*Task instructions*:
Repeat the listing that follows, character for character, minus the pictures.
·····
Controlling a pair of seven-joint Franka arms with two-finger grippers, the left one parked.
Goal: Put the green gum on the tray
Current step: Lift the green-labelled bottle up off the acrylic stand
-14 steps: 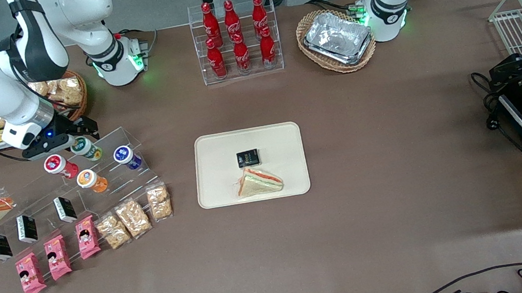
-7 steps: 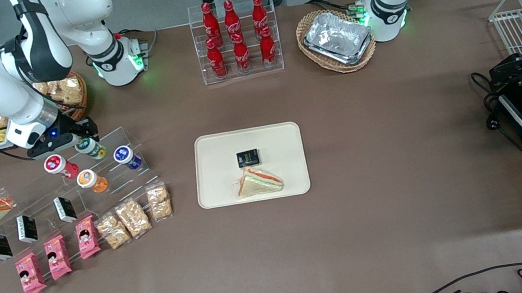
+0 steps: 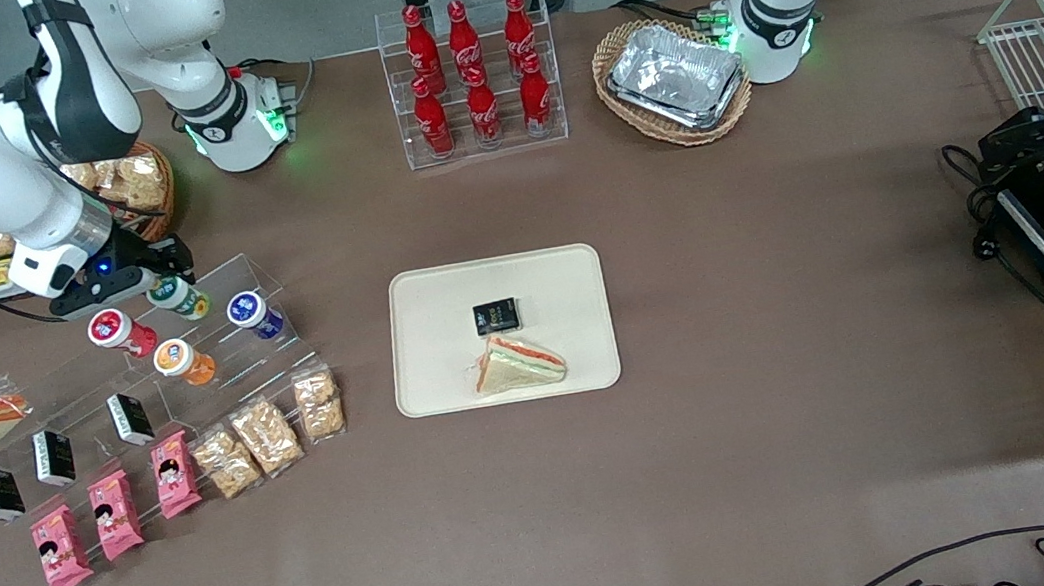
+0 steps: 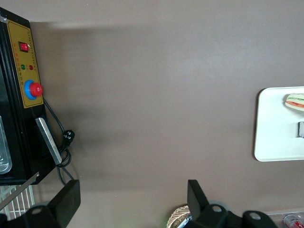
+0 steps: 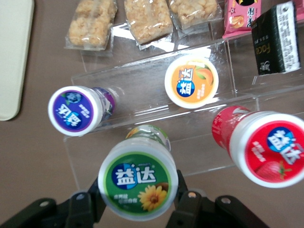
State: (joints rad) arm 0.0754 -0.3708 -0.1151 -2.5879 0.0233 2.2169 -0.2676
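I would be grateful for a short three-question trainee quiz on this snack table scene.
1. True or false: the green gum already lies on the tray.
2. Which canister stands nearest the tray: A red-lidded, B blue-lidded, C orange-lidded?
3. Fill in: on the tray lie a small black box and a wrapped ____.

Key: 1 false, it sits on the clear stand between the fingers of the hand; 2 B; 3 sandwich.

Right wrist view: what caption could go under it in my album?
Black two-finger tool closed around the green-lidded cylindrical gum canister on the clear acrylic stepped stand, beside red-, orange- and purple-lidded canisters.
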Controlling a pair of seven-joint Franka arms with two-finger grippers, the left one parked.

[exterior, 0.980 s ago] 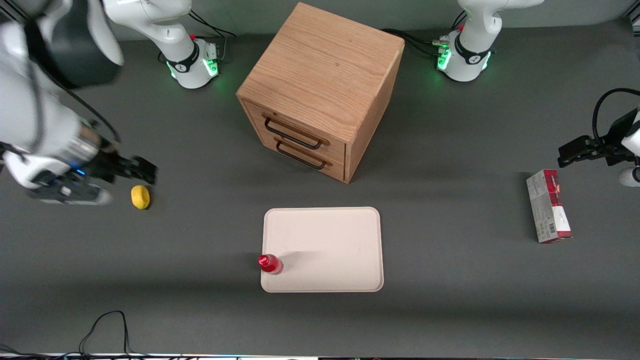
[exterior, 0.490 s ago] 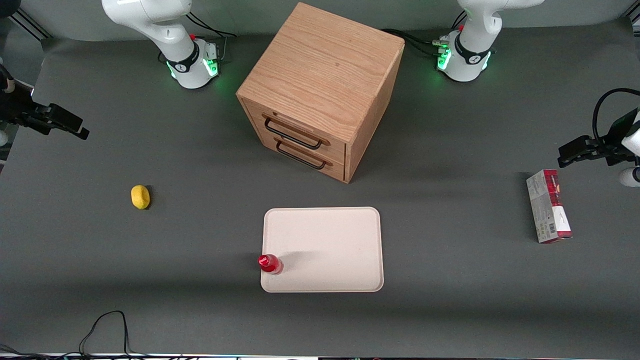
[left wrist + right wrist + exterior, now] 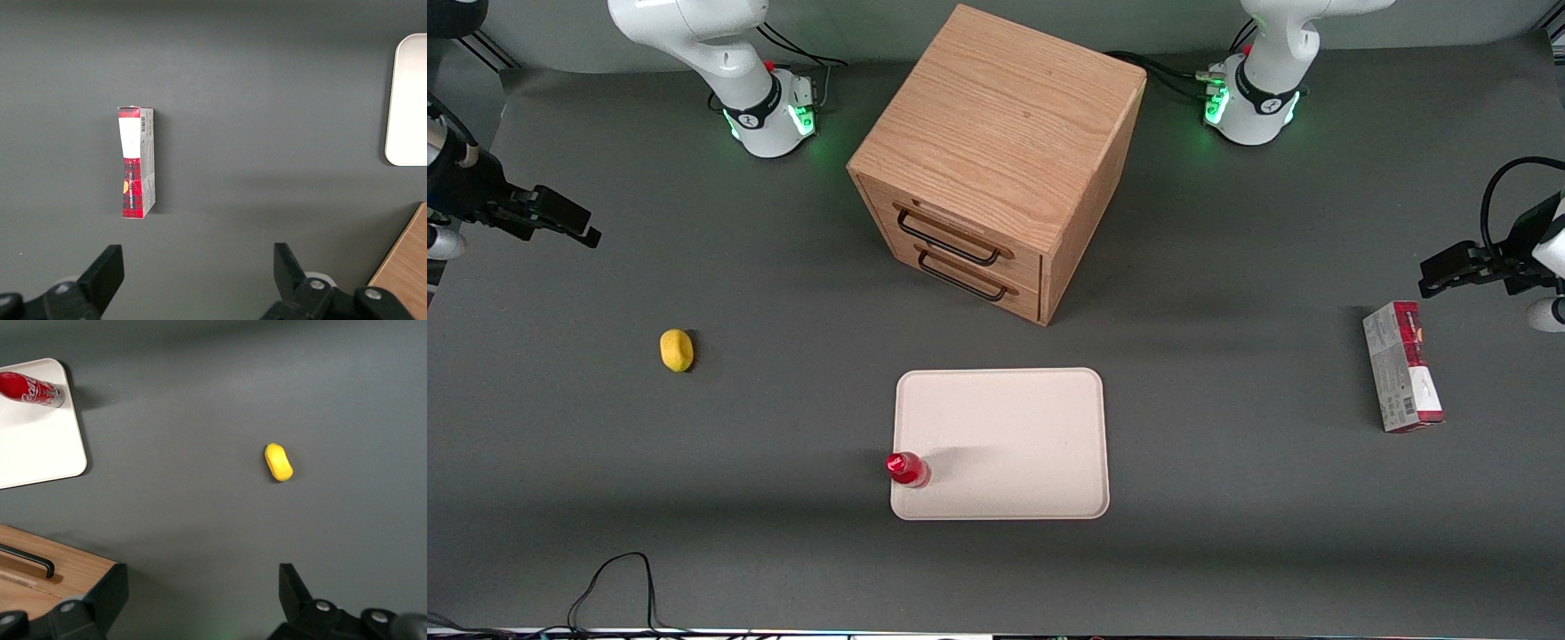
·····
*Reply*:
Controlling a pair of seven-joint Franka arms with two-finger grippers, the left one parked.
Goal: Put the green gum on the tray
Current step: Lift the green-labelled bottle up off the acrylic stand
-14 steps: 
-7 steps: 
+0 steps: 
+0 steps: 
+0 steps: 
State: (joints rad) arm 0.0754 -0.3708 -0.1151 -2.5879 0.0233 2.2169 -0.2676
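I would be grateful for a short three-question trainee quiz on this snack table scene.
1. True or false: the green gum already lies on the tray.
2. Which canister stands nearest the tray: A red-lidded, B blue-lidded, C orange-lidded?
3. Fill in: on the tray lie a small black box and a wrapped ____.

Key: 1 false, it sits on the clear stand between the fingers of the hand; 2 B; 3 sandwich.

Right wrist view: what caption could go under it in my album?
Black two-finger tool closed around the green-lidded cylindrical gum canister on the clear acrylic stepped stand, beside red-, orange- and purple-lidded canisters.
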Controlling a pair of seven-joint Franka arms with two-finger grippers, the left one parked.

[exterior, 0.980 s ago] 
[exterior, 0.490 s ago] 
[left wrist + right wrist + exterior, now] 

An answer has been given, and the exercise is complete.